One complexity you won't see here is how the REPL and LLDB prompt can switch back and forth. From the Swift REPL, you can drop into the lldb prompt and back, and for that we have some special handling that allows the two to switch without creating a whole new IOHandler each time they switch.

Also think about a file that is sourced with "command source" and where it it contains:

target stop-hook add
bt
fr variable
DONE
image list

The current IOHandler will be working with STDIN from the debugger, and then we execute "command source /tmp/foo" which will create a new IOHandlerEditline with the file handle for "/tmp/foo" as its input and STDOUT from the debugger as its output and pushed onto the stack. The IOHandler will grab one line, "target stop-hook add" and then push another for the target stop hook to get its commands. This will also use the top IOHandler's file for "/tmp/foo" as input and STDOUT for output, grab its stuff and exit. If the user forgot to add the "DONE" in the list, and the IOHandler just returned and resumed with the old STDIN as input we would be in an intermediate state still waiting for this input, but with the IOHandler stack it would finish up because we would reach EOF on the "/tmp/foo" input.

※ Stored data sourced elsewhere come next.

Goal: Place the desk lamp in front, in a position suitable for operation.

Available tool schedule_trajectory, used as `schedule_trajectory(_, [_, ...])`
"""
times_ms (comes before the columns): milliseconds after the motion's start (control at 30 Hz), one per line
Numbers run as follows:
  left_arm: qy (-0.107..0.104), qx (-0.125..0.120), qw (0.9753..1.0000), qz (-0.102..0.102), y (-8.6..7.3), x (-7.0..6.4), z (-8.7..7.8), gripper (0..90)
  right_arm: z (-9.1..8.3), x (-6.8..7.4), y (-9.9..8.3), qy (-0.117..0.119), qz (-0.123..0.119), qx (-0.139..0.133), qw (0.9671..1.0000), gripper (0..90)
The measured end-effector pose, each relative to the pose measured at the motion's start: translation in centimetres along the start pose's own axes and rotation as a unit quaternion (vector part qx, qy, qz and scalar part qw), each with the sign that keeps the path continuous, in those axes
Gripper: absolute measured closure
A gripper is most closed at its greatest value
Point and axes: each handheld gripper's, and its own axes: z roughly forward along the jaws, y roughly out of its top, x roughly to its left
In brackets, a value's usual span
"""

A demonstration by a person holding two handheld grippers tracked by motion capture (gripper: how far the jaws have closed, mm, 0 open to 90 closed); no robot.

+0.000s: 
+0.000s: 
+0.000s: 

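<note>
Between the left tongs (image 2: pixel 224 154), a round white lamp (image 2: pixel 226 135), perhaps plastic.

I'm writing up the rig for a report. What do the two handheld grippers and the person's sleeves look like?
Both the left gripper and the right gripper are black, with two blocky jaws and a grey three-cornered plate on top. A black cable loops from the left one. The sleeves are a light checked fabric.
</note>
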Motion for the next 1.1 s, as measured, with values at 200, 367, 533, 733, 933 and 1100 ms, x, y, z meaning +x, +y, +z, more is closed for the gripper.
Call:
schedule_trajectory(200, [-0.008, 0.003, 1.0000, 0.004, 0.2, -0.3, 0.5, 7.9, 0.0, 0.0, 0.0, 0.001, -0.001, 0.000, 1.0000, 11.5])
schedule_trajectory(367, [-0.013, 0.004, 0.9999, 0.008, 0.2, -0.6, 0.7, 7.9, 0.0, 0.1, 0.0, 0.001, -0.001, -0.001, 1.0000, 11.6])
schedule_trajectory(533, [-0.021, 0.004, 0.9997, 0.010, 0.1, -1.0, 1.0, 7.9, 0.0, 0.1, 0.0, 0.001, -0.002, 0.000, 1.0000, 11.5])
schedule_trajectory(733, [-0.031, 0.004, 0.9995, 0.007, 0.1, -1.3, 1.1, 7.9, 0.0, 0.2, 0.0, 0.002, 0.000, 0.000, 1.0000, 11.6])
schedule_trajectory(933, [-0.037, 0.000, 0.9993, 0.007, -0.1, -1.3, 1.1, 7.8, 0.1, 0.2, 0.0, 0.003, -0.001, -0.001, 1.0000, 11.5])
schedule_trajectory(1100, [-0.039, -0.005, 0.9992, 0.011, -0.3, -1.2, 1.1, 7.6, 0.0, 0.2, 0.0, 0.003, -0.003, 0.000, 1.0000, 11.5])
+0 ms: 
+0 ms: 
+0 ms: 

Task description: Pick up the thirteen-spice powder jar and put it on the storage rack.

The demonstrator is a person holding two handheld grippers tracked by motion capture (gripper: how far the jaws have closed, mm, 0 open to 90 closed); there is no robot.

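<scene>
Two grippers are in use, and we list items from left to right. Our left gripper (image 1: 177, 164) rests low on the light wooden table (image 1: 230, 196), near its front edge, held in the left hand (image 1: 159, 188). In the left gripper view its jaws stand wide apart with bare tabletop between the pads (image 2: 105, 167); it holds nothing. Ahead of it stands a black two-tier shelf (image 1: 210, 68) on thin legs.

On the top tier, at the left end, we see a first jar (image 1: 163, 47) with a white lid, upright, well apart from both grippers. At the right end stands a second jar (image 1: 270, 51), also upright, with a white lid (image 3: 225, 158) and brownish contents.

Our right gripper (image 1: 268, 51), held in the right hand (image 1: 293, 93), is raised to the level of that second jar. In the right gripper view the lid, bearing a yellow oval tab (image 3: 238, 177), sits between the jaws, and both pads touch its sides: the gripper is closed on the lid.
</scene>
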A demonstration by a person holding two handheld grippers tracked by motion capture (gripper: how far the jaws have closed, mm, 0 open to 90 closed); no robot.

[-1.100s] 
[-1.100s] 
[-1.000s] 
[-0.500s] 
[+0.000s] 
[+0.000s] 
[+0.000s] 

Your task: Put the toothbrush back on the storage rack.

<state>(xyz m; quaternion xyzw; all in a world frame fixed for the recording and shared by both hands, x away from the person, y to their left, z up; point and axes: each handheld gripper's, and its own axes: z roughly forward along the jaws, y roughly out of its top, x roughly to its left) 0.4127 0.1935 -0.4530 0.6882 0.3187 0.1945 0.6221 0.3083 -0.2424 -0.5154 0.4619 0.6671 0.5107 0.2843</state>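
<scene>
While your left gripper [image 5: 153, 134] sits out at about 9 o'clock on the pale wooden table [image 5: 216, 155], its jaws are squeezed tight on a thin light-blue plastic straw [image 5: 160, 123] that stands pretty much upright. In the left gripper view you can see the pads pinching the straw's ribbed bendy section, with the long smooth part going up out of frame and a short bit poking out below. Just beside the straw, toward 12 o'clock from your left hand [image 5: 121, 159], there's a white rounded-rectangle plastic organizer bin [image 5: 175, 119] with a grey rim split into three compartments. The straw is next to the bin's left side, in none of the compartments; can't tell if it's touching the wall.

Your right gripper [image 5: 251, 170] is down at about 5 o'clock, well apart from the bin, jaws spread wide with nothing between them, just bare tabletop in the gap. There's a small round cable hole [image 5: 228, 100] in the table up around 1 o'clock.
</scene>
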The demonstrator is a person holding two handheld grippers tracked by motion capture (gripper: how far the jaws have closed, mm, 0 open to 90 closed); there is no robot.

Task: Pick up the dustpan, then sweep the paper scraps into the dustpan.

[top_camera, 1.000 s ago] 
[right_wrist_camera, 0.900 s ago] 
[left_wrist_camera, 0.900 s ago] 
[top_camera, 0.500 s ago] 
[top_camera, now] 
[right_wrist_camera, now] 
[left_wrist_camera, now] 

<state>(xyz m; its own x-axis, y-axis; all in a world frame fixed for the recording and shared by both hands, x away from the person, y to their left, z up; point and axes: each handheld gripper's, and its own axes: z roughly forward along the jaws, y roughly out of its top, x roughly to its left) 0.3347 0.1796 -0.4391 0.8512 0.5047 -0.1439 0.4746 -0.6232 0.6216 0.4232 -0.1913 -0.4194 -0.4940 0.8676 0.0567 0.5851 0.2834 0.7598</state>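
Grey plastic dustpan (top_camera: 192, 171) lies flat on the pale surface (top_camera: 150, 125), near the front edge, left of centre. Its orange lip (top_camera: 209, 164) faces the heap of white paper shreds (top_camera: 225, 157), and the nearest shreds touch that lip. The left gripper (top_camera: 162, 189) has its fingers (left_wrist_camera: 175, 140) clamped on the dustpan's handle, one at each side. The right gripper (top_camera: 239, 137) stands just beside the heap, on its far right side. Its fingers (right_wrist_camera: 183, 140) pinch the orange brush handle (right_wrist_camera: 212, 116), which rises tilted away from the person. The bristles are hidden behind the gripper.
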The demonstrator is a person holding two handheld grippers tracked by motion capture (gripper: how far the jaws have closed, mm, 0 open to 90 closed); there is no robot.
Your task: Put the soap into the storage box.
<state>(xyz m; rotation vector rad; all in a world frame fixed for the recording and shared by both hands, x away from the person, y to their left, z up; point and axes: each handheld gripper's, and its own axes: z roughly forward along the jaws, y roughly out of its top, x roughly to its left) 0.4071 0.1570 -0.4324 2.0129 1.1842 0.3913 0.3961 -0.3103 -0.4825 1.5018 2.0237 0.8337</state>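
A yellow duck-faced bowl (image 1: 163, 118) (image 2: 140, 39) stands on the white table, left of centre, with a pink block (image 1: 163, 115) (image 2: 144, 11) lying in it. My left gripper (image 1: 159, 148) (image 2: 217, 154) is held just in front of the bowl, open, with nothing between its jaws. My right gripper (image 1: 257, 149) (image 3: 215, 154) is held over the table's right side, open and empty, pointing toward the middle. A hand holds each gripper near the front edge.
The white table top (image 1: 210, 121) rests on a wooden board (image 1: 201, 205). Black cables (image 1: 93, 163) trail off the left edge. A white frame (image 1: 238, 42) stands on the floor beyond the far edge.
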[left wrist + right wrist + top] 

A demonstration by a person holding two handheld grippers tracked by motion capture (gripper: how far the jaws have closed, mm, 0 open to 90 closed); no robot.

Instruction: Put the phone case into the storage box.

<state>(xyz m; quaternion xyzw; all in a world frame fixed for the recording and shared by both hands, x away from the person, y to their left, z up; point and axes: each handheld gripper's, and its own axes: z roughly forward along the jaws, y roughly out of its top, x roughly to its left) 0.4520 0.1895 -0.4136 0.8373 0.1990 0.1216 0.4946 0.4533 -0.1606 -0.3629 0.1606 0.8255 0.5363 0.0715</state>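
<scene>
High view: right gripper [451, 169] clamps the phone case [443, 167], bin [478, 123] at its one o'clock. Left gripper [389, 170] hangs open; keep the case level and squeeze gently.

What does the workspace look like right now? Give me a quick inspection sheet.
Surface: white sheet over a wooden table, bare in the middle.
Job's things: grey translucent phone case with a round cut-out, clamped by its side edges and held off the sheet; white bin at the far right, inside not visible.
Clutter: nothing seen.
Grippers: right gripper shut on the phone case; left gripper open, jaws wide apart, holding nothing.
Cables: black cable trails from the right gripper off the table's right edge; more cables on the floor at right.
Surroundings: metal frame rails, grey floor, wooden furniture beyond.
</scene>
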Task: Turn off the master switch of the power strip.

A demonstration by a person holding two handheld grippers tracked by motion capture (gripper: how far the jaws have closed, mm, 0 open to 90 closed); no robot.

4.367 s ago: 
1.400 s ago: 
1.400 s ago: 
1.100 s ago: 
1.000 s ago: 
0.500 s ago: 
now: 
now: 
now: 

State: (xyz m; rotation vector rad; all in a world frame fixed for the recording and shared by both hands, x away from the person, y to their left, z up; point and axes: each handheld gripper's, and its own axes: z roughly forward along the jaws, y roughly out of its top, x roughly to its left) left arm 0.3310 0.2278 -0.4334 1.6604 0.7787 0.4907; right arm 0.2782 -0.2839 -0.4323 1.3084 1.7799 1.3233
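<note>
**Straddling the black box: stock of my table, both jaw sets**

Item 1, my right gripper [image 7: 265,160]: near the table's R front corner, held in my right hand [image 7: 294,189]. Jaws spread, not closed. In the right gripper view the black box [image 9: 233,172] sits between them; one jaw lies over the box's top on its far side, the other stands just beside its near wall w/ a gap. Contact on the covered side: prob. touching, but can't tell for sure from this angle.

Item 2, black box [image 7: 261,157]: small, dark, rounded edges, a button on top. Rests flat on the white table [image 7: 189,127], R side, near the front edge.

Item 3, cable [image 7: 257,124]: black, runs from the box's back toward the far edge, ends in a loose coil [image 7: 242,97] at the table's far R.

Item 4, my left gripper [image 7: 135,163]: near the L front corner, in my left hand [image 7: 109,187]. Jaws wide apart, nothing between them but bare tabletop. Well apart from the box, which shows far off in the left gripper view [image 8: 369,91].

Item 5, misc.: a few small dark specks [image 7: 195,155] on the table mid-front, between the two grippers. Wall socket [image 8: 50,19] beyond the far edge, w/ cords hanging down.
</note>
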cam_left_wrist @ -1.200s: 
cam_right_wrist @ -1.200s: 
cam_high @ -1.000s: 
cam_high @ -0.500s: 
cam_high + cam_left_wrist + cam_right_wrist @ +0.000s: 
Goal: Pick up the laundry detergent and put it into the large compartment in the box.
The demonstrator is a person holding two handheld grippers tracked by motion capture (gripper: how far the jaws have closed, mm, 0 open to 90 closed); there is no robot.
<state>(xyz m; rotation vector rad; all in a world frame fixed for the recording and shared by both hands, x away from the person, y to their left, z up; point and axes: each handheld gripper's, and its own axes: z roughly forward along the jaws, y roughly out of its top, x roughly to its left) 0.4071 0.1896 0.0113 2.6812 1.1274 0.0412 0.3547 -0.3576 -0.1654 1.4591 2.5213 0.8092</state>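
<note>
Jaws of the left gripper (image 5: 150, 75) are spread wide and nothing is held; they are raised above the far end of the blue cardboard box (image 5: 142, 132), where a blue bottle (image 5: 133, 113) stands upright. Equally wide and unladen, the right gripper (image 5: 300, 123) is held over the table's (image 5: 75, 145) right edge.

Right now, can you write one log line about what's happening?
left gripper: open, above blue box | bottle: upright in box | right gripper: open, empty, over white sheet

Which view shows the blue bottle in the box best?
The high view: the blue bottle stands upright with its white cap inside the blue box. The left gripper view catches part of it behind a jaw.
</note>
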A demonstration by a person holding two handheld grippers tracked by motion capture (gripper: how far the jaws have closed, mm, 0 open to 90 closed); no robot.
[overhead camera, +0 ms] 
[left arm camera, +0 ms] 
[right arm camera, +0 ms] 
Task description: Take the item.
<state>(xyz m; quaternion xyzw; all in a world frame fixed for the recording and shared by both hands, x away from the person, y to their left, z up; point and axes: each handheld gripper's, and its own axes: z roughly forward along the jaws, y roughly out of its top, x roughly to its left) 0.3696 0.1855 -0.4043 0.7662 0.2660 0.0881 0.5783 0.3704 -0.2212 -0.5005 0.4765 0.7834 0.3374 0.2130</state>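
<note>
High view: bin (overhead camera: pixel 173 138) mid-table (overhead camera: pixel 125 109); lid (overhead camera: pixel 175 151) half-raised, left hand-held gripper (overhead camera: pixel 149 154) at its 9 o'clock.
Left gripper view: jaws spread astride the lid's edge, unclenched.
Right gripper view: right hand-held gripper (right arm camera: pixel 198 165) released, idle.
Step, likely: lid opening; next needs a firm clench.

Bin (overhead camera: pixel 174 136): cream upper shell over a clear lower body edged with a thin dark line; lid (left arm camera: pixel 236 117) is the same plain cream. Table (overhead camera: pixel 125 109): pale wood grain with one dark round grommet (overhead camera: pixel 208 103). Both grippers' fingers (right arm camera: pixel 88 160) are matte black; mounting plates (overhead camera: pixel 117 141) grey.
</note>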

As each IOHandler is being pushed, it can adopt a different source (STDIN of the debugger object by default, but might be a file when we are using "command source"). So the pushing and popping allow a new IOHandler to be queued up during the CommandObject::DoExecute() function (like a new IOHandler that gets its input from the file from "command source") and as soon as this IOHandler object on the stack is out of input, it can pop itself off the stack. So the stack does provide a nice clean way to do theses kinds of things and the stack allows us to go the the current IOHandler and tell it it is about to not be the top IOHandler and allows it to do setup/teardown etc.

I think there are some complexities for python code where this doesn't work right for things like:

script
for i in range(0..1):
  print(i)
quit()
image list

But it would be great if it did work with any new solution.

So I just wanted to give some examples of the complex things the stack does for us right now so any modifications can keep this in mind.